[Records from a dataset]
************

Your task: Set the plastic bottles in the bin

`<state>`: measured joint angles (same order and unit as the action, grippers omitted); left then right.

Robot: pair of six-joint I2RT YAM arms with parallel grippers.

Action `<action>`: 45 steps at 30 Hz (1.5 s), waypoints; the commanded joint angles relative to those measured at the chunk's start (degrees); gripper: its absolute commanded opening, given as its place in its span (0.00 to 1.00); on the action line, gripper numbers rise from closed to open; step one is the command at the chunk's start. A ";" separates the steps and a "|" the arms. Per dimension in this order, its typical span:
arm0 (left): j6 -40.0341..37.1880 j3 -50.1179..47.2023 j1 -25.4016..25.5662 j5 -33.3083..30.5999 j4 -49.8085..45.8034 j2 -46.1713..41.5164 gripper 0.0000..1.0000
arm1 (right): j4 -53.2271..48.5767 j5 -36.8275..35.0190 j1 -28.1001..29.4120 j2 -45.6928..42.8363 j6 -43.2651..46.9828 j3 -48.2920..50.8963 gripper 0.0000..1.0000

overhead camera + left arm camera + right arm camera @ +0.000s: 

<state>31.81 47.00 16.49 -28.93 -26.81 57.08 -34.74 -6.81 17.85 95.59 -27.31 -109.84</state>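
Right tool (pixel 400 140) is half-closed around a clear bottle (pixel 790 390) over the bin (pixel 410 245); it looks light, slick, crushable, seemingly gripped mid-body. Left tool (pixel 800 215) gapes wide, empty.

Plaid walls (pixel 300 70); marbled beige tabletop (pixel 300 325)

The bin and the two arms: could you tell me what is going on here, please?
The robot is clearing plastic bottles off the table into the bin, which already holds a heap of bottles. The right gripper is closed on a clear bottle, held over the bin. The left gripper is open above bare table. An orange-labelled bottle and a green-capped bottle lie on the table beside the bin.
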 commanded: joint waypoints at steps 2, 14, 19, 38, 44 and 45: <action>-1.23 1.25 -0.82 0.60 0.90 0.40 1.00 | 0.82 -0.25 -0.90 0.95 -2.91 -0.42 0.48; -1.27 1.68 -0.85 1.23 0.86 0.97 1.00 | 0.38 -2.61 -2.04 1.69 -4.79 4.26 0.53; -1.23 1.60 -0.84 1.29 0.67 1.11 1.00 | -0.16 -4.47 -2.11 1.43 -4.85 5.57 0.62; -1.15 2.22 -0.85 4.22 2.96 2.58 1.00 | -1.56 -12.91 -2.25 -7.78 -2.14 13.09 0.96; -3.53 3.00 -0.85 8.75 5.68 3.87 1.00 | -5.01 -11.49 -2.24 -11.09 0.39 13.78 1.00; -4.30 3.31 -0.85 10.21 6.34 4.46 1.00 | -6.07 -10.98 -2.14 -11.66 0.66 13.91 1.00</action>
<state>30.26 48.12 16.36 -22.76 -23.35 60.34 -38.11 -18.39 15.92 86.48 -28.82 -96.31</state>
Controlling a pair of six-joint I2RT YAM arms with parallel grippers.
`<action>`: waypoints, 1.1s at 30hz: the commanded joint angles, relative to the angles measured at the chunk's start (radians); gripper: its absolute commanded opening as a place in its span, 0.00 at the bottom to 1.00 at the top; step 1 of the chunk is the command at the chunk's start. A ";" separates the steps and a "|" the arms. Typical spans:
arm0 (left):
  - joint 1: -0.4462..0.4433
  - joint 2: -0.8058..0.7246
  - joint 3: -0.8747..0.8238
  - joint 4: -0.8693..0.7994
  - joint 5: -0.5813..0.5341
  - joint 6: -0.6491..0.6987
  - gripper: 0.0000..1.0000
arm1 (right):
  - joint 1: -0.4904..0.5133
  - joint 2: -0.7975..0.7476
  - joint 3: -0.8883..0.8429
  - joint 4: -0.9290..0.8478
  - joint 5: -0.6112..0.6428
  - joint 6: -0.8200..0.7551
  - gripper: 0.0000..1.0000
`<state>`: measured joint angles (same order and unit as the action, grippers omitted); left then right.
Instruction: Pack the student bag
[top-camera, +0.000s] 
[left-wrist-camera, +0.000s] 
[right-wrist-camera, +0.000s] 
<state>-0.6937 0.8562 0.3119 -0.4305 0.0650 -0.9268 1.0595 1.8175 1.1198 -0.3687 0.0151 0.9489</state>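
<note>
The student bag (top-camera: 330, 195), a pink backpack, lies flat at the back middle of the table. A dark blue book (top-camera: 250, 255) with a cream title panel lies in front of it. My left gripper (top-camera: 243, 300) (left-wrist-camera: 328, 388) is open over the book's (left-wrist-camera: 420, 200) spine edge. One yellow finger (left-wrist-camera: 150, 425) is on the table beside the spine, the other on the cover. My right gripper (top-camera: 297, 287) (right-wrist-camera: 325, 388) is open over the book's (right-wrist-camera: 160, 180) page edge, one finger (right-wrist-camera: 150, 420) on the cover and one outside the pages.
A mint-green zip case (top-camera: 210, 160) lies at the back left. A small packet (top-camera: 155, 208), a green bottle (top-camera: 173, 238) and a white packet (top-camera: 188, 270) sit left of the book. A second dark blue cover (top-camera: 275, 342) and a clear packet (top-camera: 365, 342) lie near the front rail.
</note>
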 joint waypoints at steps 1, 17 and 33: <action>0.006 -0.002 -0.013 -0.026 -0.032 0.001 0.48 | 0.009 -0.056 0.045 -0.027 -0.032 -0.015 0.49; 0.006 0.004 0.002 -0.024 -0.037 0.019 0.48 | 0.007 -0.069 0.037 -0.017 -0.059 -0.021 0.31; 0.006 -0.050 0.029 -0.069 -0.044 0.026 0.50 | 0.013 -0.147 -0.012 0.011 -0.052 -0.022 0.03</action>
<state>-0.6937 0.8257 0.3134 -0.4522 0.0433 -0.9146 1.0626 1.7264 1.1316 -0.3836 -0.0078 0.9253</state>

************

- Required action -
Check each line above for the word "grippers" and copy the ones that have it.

- Expected answer -
`<state>`: measured joint angles (same order and unit as the action, grippers omitted); left then right.
Robot: pair of six-joint I2RT YAM arms with parallel grippers.
Controlling a pair of six-joint I2RT YAM arms with parallel grippers.
`<state>`: measured joint angles (same order and unit as the action, grippers omitted); left then right.

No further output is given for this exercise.